Artinya Dorce sudah melalui proses transgender menjadi transeksual.

Dalam istilah Arabnya Dorce bukan lagi seorang “mukhannats” (waria, transjender) tapi sudah “mutahawwil jinsiyyan” (transeksual, mengubah kelaminnya).

Apalagi Dorce juga mengubah identitas resminya di administrasi kependudukan dari laki-laki menjadi perempuan.

Proses itu telah sah mengubah Dedi Yuliardi Ashadi yang lahir dengan jenis kelamin laki-laki, yang kemudian menjadi transgender (waria) karena merasa sebagai wanita, kemudian mengganti kelamin dari laki-laki ke wanita yang disebut transeksual, jadilah Dorce Gamalama.

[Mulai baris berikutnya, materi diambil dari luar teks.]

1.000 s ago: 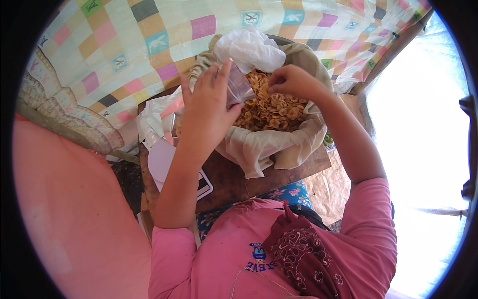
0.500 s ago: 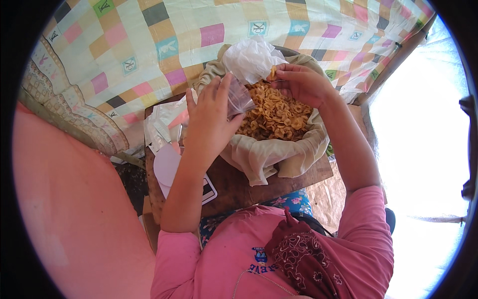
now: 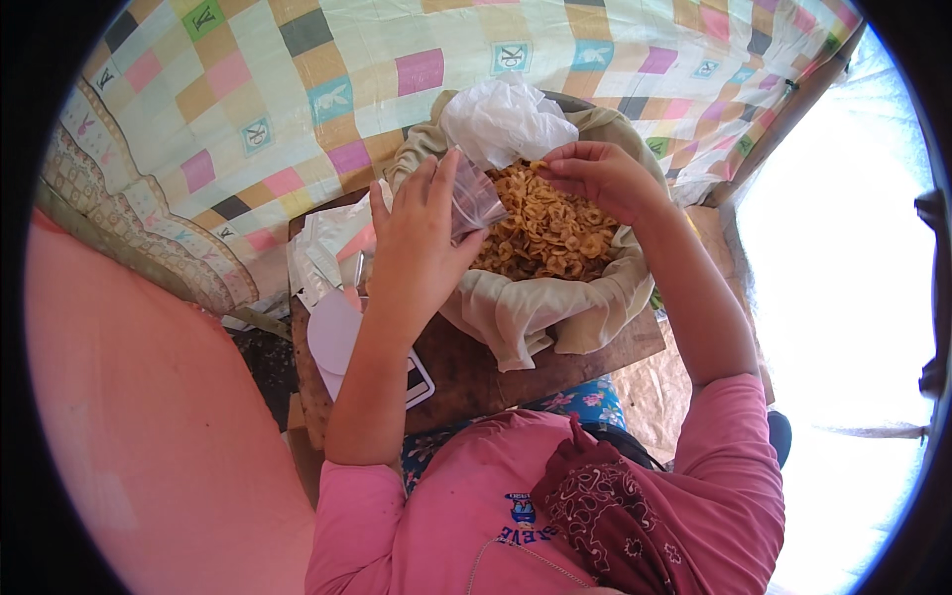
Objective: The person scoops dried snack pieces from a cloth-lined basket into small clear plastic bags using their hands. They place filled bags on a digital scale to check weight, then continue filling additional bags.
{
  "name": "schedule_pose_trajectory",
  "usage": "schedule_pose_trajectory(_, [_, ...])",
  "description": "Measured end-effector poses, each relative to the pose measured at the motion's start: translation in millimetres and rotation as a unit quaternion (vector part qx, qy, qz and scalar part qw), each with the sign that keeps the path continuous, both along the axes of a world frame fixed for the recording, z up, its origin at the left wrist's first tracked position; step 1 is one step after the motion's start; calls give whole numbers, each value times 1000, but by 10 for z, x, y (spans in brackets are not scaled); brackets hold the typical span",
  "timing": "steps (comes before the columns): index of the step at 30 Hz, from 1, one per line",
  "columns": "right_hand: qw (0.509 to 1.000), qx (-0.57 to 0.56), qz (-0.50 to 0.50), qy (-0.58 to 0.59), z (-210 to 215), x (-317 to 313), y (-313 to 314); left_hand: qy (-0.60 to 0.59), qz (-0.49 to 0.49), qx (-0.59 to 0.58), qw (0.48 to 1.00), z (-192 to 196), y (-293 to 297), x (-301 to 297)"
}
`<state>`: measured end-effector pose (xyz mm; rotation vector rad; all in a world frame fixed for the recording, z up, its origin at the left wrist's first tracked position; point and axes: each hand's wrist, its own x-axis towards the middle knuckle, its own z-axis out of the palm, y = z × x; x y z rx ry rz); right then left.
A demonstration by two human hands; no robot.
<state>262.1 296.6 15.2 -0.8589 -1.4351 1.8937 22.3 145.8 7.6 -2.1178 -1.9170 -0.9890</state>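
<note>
My left hand [image 3: 421, 218] grips a small clear plastic bag [image 3: 478, 201], held tilted over the left side of a cloth-lined basin. Golden-brown banana chips [image 3: 555, 233] fill that basin, and its beige cloth lining [image 3: 516, 307] drapes over the near rim. Above the heap, at its far side, my right hand [image 3: 607, 178] is closed in a pinch on a chip [image 3: 538, 167] at the fingertips. What lies inside the bag is mostly hidden by my left hand.
Crumpled white plastic [image 3: 506, 117] sits at the basin's far edge. A white kitchen scale [image 3: 335, 332] with a round plate stands under my left forearm on the wooden table [image 3: 466, 362]. Plastic packets [image 3: 322, 243] lie at the table's left. A checkered plastic sheet [image 3: 377, 89] hangs behind.
My right hand has shifted slightly to the right and down, its fingers now pinching lower over the chips. My left hand and the bag stay almost in place.
</note>
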Motion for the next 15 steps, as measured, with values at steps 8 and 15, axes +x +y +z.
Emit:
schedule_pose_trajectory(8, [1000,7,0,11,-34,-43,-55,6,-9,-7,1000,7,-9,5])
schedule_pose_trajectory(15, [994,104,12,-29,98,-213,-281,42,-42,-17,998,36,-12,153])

Dorce Gamalama adalah seorang wanita, apalagi sudah berjilbab, dia bukan waria, apalagi pria.

Saat Dorce mengubah kelaminnya, banyak juga yang menentangnya. Tapi ada tokoh Islam yang membelanya. Siapa lagi kalau bukan Gus Dur.

Bahkan ada humor Gus Dur tersendiri soal Dorce. Saat Dorce menemui Gus Dur dengan sapaan “Gus, ini saya Dorce” Gus Dur menjawab “Iya, saya tahu, yang dulunya Banser sekarang jadi Fatayat”

Setelah naik haji tahun 1990, ditambahin lagi namanya menjadi Dorce Gamalama Halimatus Sa’diyyah. Halimatus Sa’diyyah merupakan nama ibu susuan Nabi Muhammad Saw.

Bunda Dorce juga katanya pernah menikah tapi tertutup soal urusan percintaannya (gak usa kepo dan usil), tapi dia mengadopsi tiga anak. Bunda Dorce adalah ibu dari tiga orang anak angkat. Dan juga, melalui Yayasan Dorce Halimatussa’diyah, Bunda Dorce menyantuni ribuan anak-anak yatim dan anak-anak dari keluarga tidak mampu.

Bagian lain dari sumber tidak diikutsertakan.